● Required work
Line by line, transcribe the data below exactly and pass over the images.
___ Dataset excerpt ___
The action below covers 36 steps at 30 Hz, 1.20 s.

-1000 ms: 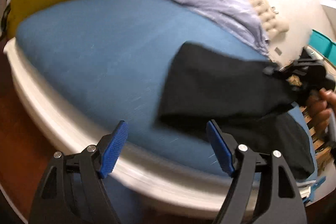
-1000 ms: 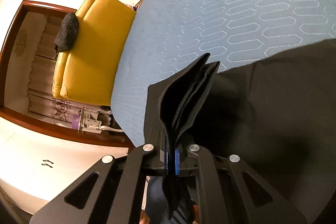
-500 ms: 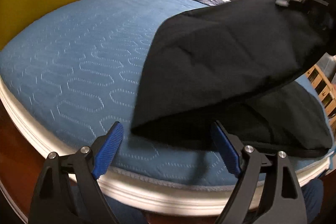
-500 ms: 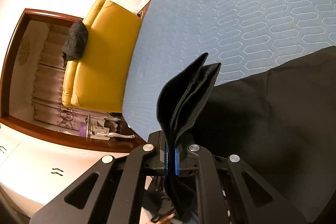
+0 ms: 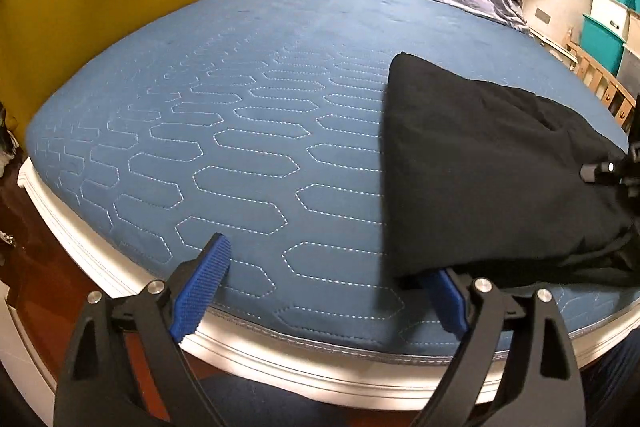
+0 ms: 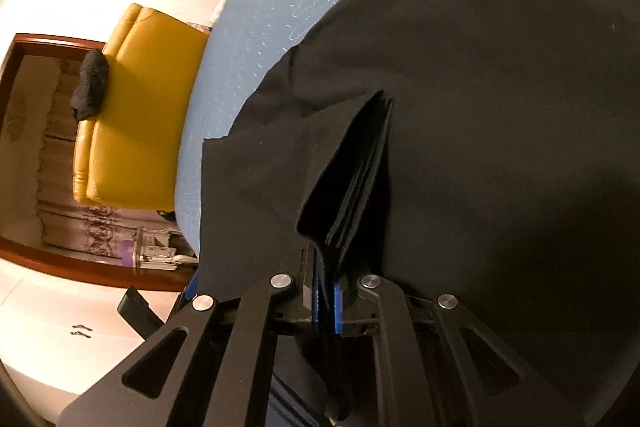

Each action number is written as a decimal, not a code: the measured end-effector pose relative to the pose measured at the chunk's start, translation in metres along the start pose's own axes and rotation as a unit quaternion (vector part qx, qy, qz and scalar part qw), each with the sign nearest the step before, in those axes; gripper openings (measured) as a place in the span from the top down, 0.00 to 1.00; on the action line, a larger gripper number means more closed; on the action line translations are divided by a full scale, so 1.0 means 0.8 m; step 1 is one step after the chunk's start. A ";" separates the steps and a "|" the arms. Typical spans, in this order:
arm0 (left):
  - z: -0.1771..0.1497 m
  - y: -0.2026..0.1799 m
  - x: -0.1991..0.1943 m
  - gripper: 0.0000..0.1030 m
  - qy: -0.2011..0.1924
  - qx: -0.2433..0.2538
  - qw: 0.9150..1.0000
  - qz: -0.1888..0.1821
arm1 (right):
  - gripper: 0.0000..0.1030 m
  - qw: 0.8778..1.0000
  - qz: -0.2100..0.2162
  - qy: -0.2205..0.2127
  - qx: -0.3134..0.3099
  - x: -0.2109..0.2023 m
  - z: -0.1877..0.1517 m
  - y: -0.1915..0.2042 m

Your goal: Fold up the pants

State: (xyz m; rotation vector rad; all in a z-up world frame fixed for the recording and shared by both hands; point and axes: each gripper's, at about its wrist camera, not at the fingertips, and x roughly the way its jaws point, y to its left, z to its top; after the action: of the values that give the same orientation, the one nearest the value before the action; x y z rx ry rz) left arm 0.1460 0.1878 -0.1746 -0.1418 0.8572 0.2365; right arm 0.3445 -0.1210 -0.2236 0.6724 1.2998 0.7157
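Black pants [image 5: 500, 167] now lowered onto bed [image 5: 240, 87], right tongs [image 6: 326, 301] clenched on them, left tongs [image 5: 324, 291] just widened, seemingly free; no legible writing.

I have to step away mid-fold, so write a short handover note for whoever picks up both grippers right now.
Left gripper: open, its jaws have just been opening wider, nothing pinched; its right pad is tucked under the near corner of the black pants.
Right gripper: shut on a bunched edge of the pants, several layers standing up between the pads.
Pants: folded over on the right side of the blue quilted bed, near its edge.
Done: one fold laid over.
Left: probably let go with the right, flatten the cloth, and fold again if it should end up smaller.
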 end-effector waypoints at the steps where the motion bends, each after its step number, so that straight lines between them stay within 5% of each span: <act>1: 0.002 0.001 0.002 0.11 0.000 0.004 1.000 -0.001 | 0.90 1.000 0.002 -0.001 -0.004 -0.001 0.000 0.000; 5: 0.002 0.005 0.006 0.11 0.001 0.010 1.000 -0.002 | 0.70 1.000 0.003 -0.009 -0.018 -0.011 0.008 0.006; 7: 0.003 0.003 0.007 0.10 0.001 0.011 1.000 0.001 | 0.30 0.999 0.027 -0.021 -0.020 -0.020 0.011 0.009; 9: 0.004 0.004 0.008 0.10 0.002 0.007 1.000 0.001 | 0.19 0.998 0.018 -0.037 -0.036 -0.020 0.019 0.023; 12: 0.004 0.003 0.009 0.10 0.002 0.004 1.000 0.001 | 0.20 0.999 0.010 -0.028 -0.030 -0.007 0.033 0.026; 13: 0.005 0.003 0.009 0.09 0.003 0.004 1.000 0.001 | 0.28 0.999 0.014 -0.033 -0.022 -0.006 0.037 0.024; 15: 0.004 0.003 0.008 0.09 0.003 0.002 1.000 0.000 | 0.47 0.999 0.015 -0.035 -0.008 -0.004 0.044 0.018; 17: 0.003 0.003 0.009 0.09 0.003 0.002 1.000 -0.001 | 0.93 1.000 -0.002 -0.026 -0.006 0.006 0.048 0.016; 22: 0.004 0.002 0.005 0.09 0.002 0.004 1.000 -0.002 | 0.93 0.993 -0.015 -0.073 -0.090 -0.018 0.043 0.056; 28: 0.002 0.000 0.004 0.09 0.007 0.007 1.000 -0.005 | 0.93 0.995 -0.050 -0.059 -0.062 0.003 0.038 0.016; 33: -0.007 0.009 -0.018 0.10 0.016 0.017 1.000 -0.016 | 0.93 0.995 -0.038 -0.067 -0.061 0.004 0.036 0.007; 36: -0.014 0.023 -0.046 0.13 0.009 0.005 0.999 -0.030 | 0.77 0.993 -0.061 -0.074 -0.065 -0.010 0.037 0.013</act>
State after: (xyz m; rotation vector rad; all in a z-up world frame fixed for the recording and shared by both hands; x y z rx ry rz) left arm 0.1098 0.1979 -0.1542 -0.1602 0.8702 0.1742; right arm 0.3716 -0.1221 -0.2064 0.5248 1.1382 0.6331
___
● Written response
The action below covers 36 steps at 30 Hz, 1.20 s.

-1000 ms: 
-1000 ms: 
-500 ms: 
-500 ms: 
+0 ms: 
+0 ms: 

Each action number is written as a decimal, not a code: the measured end-effector pose relative to the pose measured at the chunk's start, translation in metres along the start pose's own axes and rotation as a unit quaternion (vector part qx, qy, qz and scalar part qw), each with the sign nearest the step before, in those axes; gripper openings (measured) as a place in the span from the top down, 0.00 to 1.00; on the action line, a larger gripper number means more closed; on the action line translations are divided by a full scale, so 1.0 means 0.8 m; step 1 is one step after the chunk's start. A ";" separates the steps and a "|" the arms. Typical spans, in this order:
arm0 (left):
  - z: -0.1771..0.1497 m
  - y: -0.2026..0.1799 m
  - x: -0.1991..0.1943 m
  - gripper: 0.0000..0.1030 m
  - qy: -0.2011..0.1924
  - qx: -0.2433..0.2538
  - qw: 0.9150..1.0000
  - qz: -0.1888..0.1821
arm1 (right):
  - gripper: 0.0000..0.1030 m
  - qw: 0.8778..1.0000
  - qz: -0.2100..0.2162
  - qy: -0.2205..0.2127
  - qx: -0.3134..0.3099
  - x: -0.2109..0.2023 m
  - z: -0.1877..0.1517 m
  - y: -0.1915..0.2042 m

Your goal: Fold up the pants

State: (xyz m; rotation vector rad; all in a z-up world frame fixed for the recording and shared by both hands; point and axes: each gripper's, at about its wrist camera, not at the fingertips, and x roughly the way its jaws point, y to its left, z to its top; after the action: of the values that give the same orientation, the one nearest the value before the action; x y z rx ry rz) left arm 0.1460 0.1878 -0.1746 -0.1418 0.8572 0.2365; right arm 0.3445 -0.1210 -0.2236 0.6724 1.2998 0.7157
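Black pants [image 5: 500, 167] now lowered onto bed [image 5: 240, 87], right tongs [image 6: 326, 301] clenched on them, left tongs [image 5: 324, 291] just widened, seemingly free; no legible writing.

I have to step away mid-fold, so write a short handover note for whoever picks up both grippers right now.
Left gripper: open, its jaws have just been opening wider, nothing pinched; its right pad is tucked under the near corner of the black pants.
Right gripper: shut on a bunched edge of the pants, several layers standing up between the pads.
Pants: folded over on the right side of the blue quilted bed, near its edge.
Done: one fold laid over.
Left: probably let go with the right, flatten the cloth, and fold again if it should end up smaller.
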 end-effector waypoints at the steps where the motion bends, each after its step number, so that straight lines between them stay within 5% of each span: <act>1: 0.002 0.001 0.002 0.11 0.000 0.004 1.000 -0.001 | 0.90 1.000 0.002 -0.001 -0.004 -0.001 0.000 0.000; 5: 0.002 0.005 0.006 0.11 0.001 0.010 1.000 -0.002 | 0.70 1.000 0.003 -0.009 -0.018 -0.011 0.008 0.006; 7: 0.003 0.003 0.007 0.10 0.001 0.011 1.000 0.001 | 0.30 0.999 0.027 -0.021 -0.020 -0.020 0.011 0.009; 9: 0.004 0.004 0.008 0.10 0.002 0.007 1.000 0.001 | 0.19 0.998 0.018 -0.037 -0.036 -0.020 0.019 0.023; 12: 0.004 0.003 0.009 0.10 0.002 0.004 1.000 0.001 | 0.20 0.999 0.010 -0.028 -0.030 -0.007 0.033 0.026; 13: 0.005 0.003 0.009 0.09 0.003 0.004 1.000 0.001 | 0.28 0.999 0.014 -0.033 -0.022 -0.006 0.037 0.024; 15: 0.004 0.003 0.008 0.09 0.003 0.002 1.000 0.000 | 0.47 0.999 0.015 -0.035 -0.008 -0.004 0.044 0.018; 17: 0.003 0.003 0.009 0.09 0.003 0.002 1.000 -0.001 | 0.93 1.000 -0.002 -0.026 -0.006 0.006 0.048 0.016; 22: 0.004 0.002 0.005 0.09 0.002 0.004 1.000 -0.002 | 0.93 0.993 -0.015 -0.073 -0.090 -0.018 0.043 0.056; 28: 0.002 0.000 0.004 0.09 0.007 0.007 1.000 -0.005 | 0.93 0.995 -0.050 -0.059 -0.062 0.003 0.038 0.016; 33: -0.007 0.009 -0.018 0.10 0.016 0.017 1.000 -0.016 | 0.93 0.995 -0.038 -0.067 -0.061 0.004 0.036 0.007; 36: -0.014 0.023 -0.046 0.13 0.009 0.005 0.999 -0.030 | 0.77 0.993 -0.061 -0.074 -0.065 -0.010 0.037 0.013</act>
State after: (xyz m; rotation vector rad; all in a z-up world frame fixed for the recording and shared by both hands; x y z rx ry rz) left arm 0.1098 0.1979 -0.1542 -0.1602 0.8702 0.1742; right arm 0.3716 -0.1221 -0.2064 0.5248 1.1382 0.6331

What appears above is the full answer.